[WHAT IS REQUIRED]
Return all the data, word for word.

[INFORMATION SHOWN]
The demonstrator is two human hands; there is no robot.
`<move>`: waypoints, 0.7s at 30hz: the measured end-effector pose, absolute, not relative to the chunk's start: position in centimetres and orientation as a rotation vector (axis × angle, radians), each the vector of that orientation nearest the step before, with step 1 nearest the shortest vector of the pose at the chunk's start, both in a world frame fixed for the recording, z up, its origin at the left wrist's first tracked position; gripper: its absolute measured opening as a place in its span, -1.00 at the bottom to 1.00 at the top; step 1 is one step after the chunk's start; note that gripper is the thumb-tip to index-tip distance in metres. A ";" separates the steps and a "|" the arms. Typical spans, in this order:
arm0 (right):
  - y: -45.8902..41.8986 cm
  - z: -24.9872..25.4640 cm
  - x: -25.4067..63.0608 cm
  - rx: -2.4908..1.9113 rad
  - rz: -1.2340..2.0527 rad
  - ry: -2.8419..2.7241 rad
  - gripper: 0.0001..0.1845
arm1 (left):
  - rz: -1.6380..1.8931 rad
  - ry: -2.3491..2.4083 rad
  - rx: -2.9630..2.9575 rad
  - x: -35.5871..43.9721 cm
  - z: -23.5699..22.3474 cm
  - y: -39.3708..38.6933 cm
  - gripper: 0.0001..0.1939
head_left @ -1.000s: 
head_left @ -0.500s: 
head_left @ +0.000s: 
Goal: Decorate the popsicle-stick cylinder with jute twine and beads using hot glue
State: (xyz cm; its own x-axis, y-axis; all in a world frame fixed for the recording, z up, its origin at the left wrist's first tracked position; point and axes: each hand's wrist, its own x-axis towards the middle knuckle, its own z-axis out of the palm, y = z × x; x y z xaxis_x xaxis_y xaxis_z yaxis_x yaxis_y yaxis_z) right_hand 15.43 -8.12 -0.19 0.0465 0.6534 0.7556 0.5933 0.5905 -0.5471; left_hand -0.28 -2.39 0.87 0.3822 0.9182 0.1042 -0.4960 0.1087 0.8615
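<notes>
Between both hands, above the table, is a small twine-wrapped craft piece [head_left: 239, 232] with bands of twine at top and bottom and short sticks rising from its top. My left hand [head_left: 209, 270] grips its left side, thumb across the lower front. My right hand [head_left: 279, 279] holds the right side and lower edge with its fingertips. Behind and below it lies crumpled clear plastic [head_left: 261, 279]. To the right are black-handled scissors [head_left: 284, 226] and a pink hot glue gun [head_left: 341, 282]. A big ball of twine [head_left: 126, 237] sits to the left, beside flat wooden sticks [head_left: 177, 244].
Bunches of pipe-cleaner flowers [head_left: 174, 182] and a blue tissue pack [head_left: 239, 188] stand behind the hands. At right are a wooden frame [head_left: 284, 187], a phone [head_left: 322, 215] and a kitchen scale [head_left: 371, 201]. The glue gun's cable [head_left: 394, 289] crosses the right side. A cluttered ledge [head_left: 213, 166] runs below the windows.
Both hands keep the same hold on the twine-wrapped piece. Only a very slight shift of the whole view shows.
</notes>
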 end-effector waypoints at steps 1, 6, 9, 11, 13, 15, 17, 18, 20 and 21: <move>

[RESULT FOR THIS EXERCISE]
The demonstrator is two human hands; there is no robot.
`<move>`: waypoints, 0.7s at 30hz: the measured end-effector pose, absolute, not relative to the chunk's start: position in centimetres and orientation as a rotation vector (axis × angle, radians), each the vector of that orientation nearest the step before, with step 1 nearest the shortest vector of the pose at the chunk's start, both in a world frame fixed for the recording, z up, its origin at the left wrist's first tracked position; gripper: its absolute measured opening as a place in its span, -1.00 at the bottom to 1.00 at the top; step 1 is one step after the chunk's start; note that gripper is the thumb-tip to index-tip distance in metres. A ";" separates the steps and a "|" the arms. Typical spans, in this order:
arm0 (right):
  - y: -45.8902..41.8986 cm
  - z: -24.9872..25.4640 cm
  - x: -25.4067..63.0608 cm
  - rx: -2.4908..1.9113 rad
  - rz: -1.2340..2.0527 rad
  - ry: -2.8419..2.7241 rad
  - gripper: 0.0001..0.1845
arm1 (left):
  - rz: -1.6380..1.8931 rad
  - ry: -2.3491..2.4083 rad
  - rx: -2.9630..2.9575 rad
  - x: -35.5871..43.9721 cm
  - z: -23.5699..22.3474 cm
  - y: -39.3708..38.6933 cm
  - gripper: 0.0001..0.1939
head_left @ -1.000s: 
head_left @ -0.500s: 
head_left @ +0.000s: 
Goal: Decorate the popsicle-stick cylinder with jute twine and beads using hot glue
State: (xyz cm; its own x-axis, y-axis; all in a world frame fixed for the recording, z up, its origin at the left wrist's first tracked position; point and axes: each hand's wrist, its own x-axis towards the middle knuckle, its own z-axis out of the palm, y = z × x; x y z xaxis_x xaxis_y xaxis_z yaxis_x yaxis_y yaxis_z) right_hand 15.43 -8.12 -0.19 0.0465 0.6534 0.7556 0.5933 0.5905 -0.5471; left_hand -0.28 -2.39 0.87 0.3822 0.9182 0.1042 -0.4960 0.1087 0.8615
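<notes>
Between both hands, above the table, is a small twine-wrapped craft piece [head_left: 239, 232] with bands of twine at top and bottom and short sticks rising from its top. My left hand [head_left: 209, 270] grips its left side, thumb across the lower front. My right hand [head_left: 279, 279] holds the right side and lower edge with its fingertips. Behind and below it lies crumpled clear plastic [head_left: 261, 279]. To the right are black-handled scissors [head_left: 284, 226] and a pink hot glue gun [head_left: 341, 282]. A big ball of twine [head_left: 126, 237] sits to the left, beside flat wooden sticks [head_left: 177, 244].
Bunches of pipe-cleaner flowers [head_left: 174, 182] and a blue tissue pack [head_left: 239, 188] stand behind the hands. At right are a wooden frame [head_left: 284, 187], a phone [head_left: 322, 215] and a kitchen scale [head_left: 371, 201]. The glue gun's cable [head_left: 394, 289] crosses the right side. A cluttered ledge [head_left: 213, 166] runs below the windows.
Both hands keep the same hold on the twine-wrapped piece. Only a very slight shift of the whole view shows.
</notes>
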 end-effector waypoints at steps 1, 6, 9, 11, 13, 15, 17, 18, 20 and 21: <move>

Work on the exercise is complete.